Their study tried to replicate as closely as possible the manner of a police investigation of a crime. 12-year-olds were shown a video of a kidnapping filmed from a witness's eye perspective. Next they filled out a quick questionnaire about what they had seen—the questions gave only two choices of answers, but were very specific in their requests for details about the kidnappers, the crime scene, and the getaway car.
Two weeks later, participants were presented with two sets of answers to the questionnaire: their own, and either a classmate's or a teacher's. Based on these two sets of answers, the children had to rate the degree of confidence they had in their original responses. In fact, the second answer set was a fake, carefully constructed by the experimenters to agree or disagree with the child's own answers. For every correct response, half of the fake answers agreed and half of them disagreed with the child's answers. The same was done with incorrect responses. The point of this was to see what influence of teachers teachers and peers had on the child's confidence in his or her responses. The two-week delay was deliberately chosen to simulate the often lengthy police crime investigation process.
The students rated their confidence in their own answers on a scale from 50% to 100%. They were instructed that 50% meant they were guessing—they had no idea of the correct response, and that 100% meant that they were absolutely certain. Thus, these ratings correspond to the actual odds of their response being correct.
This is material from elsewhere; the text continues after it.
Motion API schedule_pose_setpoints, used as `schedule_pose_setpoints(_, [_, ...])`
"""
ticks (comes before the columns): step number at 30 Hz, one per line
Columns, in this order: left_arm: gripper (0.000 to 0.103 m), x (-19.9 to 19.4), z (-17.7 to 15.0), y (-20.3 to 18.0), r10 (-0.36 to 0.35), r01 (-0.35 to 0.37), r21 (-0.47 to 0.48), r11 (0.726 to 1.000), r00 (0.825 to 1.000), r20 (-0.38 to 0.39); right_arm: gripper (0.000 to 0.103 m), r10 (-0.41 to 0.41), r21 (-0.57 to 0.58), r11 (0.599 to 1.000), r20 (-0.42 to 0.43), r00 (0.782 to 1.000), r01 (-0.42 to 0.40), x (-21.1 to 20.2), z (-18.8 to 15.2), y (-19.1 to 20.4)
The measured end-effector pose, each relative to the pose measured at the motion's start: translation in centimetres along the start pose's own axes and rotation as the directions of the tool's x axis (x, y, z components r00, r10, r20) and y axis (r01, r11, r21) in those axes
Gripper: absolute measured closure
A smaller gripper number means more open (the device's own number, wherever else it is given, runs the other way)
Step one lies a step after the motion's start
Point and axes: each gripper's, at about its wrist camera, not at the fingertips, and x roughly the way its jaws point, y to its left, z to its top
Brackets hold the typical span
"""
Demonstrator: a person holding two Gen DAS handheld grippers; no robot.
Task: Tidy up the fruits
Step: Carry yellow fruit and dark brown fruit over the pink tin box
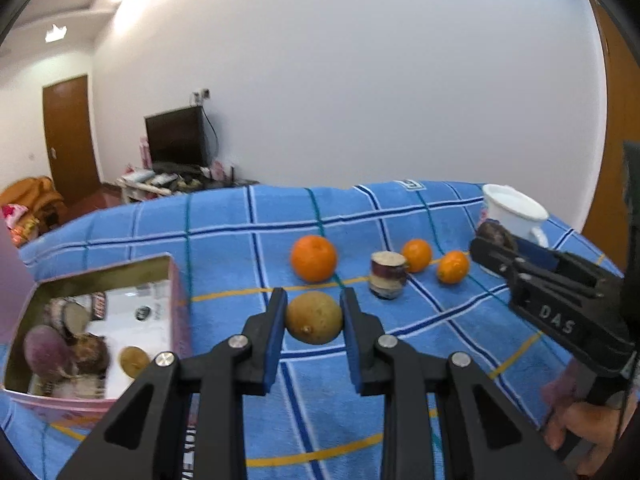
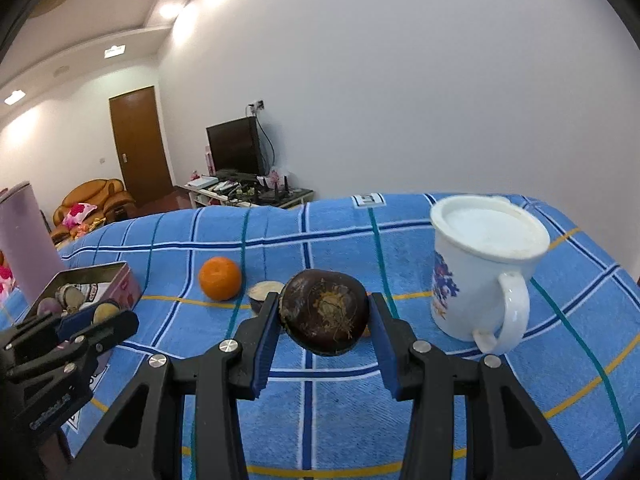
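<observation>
A counter covered with a blue plaid cloth held scattered fruit. The left tool was clamped at its narrowest on a yellow-brown round fruit, its blue pads pressing both sides, just right of an open pink tin box at the near left that already contained several dark and brown fruits. The right tool gripped a dark brown, rough-skinned fruit between its pads, raised above the cloth beside a white mug at the far right. Farther back on the cloth sat a large orange, then to its right a cut purple piece standing on end, and two smaller oranges. A person's hand held the right tool's handle.
</observation>
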Motion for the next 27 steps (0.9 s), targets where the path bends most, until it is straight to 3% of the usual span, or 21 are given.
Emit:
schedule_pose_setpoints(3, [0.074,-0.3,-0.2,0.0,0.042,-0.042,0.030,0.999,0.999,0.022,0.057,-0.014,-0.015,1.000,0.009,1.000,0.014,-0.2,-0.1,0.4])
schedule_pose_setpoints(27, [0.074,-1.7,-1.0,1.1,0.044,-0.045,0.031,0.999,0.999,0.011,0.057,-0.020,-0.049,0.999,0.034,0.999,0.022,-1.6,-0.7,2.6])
An analysis of the data revealed that there was no difference between the teacher- and the peer-responses to the student answers—they were equally influenced by both their peers and their teachers. This surprised Allwood and his colleagues, because previous studies had suggested that children were more influenced by adults than their peers. Previous research had been with younger children, however, and as they enter their teen years, the influence of peers does begin to rise.
However, the respondents were significantly influenced by the corroboration of other witnesses. When the teacher or peer response agreed with the child, confidence was much higher than when the responses disagreed. Take a look at this graphical version of the results:
The diagonal black line indicates where confidence ratings would correctly correspond to actual accuracy. Any results above that line represent underconfidence, because confidence ratings are less than the actual accuracy. In this case, nearly all of the ratings reflect overconfidence, with even 100% confidence ratings corresponding to a maximum of less than 70 percent accuracy. More importantly, in cases where the teacher or peer agreed with the child, confidence increased, even though the "disagree" confidence ratings still reflected overconfidence.
The same team conducted a similar study in 2004 on adults, and when they compared those results to these results with children, they found that children were influenced to a greater degree by people who disagreed with them: while both adults and children are overconfident about memories, children become less confident to a greater degree when faced with disagreement than adults do.
To sum up, based on these results, both children and adults are overconfident about nearly all their memories, but children are more likely to change their minds when faced with disagreement.
So what memories can we trust? Clearly this study emphasizes details such as the escape vehicle or the environment around the kidnapping. But would witnesses actually disagree about whether a kidnapping took place, or how many kidnappers were involved? We may have hunches, but this study doesn't tell us the answers. Considerably more work will need to be done to learn exactly how much information is necessary for us to form accurate memories.
Allwood, C. M., Jonsson, A.-C., & Granhag, P. A. (2005). The effects of source and type of feedback on child witnesses' metamemory accuracy. Applied Cognitive Psychology, 19(3), 331-344.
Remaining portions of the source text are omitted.